Range to output from the entries below: the line containing "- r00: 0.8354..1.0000" through the line containing "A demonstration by". Set it down exactly, ends included, nothing else.

■ ■ ■ ■ ■ ■ ■

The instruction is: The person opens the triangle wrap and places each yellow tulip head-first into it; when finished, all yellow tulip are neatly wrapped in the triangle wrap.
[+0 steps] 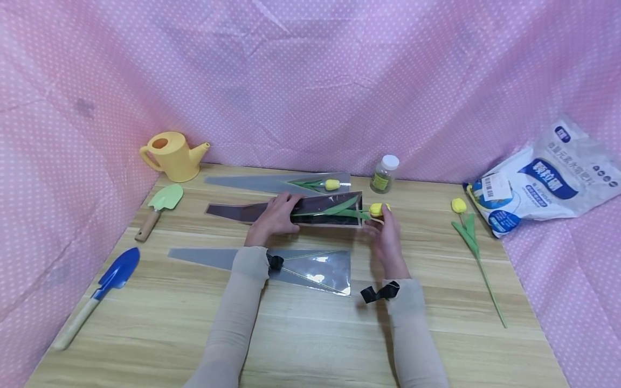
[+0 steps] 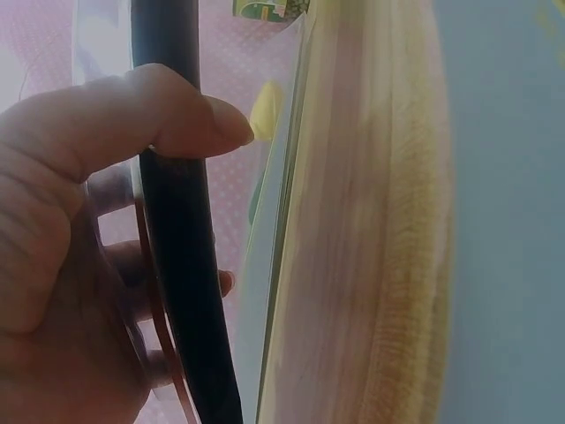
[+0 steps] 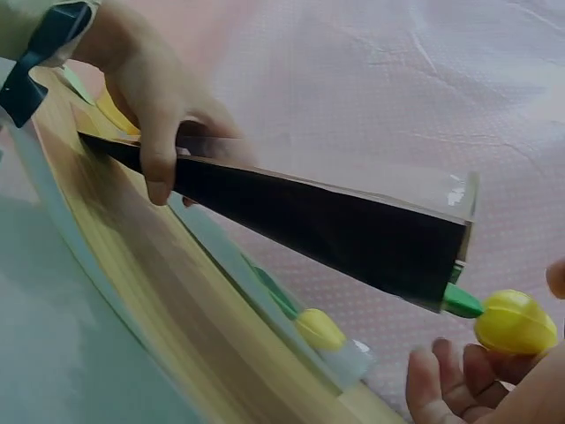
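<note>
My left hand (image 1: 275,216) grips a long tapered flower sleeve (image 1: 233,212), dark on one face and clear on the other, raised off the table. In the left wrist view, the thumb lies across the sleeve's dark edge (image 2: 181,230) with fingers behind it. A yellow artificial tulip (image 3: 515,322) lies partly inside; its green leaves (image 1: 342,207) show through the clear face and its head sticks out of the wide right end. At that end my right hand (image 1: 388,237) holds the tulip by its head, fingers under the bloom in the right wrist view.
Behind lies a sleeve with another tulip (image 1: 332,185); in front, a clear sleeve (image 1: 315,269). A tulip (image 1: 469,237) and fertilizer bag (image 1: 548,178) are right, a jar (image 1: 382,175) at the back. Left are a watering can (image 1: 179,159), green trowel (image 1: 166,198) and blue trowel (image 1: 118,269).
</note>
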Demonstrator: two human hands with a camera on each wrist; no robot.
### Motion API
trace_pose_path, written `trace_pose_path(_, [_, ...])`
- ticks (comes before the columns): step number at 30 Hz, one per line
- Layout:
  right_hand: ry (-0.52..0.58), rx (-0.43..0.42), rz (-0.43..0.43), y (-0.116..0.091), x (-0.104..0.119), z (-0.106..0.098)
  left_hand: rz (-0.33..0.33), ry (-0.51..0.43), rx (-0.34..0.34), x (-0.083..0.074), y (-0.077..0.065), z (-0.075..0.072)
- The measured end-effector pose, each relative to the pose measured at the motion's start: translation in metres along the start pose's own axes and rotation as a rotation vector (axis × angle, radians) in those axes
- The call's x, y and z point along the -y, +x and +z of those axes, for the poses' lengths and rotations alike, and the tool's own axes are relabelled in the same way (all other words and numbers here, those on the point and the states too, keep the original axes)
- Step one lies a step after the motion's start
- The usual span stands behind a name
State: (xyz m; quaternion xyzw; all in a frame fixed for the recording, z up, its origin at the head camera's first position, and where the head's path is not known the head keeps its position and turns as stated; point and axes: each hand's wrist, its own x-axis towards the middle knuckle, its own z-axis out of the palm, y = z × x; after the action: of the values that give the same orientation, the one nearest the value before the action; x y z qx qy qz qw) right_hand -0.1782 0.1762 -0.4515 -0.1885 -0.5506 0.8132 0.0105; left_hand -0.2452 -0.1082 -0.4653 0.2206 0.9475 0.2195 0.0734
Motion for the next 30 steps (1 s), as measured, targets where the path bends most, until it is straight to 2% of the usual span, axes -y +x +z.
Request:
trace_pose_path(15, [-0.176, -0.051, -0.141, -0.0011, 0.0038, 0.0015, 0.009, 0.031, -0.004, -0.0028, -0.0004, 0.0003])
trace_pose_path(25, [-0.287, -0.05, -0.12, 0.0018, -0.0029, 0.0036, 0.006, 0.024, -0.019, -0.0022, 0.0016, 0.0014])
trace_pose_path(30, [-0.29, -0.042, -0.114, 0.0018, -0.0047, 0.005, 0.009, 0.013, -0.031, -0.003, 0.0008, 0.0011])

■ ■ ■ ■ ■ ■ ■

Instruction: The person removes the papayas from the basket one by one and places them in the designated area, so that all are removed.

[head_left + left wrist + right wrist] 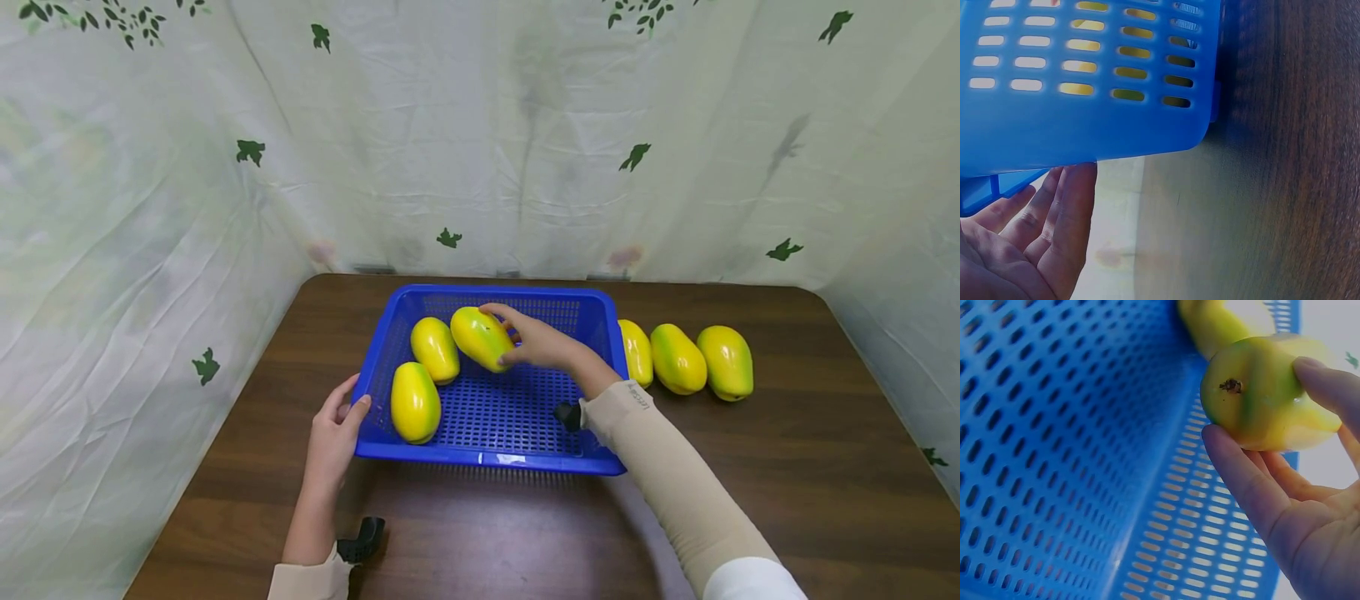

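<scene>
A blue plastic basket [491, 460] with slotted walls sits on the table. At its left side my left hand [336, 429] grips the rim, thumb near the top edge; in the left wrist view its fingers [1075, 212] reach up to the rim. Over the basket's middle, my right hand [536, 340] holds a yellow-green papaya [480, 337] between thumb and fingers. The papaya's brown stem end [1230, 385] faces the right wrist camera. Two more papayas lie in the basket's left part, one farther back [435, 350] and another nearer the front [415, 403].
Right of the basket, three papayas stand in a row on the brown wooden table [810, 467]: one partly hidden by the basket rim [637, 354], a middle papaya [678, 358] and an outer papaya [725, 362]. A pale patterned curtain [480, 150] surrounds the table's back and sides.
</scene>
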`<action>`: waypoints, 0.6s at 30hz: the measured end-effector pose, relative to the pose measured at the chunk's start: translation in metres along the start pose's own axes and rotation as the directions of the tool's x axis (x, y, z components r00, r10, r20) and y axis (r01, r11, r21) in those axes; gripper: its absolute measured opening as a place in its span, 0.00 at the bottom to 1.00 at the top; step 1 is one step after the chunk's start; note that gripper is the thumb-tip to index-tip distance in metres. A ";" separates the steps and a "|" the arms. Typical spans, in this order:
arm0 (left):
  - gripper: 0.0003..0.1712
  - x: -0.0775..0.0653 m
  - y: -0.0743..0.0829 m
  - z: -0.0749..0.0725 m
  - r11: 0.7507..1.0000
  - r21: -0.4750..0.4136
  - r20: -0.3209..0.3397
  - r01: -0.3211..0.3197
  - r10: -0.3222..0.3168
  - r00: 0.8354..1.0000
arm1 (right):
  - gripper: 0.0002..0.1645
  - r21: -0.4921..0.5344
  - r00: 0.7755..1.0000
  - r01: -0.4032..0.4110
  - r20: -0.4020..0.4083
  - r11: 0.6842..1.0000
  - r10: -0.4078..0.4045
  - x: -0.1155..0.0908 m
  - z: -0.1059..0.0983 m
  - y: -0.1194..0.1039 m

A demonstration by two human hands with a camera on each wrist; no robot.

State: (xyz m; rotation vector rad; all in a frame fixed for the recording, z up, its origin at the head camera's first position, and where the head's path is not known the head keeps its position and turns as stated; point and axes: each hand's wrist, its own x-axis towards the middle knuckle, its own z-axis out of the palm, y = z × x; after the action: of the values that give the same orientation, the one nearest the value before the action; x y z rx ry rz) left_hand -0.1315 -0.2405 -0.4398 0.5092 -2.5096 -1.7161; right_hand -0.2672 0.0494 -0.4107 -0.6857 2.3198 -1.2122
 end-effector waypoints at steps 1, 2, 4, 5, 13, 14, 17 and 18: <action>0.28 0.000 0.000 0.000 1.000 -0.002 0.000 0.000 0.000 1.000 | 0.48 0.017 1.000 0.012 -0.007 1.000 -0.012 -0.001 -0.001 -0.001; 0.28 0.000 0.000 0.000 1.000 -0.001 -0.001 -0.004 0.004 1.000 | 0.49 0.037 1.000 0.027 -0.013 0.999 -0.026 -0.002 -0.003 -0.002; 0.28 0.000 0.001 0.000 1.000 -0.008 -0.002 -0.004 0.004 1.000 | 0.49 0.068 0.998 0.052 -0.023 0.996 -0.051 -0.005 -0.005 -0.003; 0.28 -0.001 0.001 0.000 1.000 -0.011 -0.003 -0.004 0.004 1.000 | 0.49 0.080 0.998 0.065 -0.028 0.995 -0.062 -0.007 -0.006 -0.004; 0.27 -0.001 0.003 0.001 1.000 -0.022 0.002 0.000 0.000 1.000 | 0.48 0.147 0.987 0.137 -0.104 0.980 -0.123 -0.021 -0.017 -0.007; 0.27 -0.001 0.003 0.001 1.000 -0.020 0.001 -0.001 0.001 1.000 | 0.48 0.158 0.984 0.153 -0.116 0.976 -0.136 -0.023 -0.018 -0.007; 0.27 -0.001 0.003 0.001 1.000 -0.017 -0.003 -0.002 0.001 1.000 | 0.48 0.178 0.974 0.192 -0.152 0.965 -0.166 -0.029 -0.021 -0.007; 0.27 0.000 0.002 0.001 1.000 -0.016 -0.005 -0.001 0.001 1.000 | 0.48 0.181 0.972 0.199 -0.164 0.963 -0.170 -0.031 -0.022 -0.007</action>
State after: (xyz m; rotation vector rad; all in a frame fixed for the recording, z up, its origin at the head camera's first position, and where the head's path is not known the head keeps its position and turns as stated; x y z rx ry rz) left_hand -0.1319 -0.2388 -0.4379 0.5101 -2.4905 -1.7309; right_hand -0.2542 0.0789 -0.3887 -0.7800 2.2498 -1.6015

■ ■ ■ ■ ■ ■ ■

### Your response
  - r00: 0.8354..1.0000
arm1 (right):
  - gripper: 0.0002..0.1645
  - r21: -0.4921..0.5344
  - r00: 0.7755..1.0000
  - r01: -0.4032..0.4110
  - r20: -0.4020..0.4083
  - r11: 0.6842..1.0000
  - r10: -0.4078..0.4045
  - x: -0.1155..0.0908 m
  - z: -0.1059..0.0983 m
  - y: -0.1194..0.1039 m

A demonstration by two human hands with a camera on each wrist; no robot.

That completes the exercise.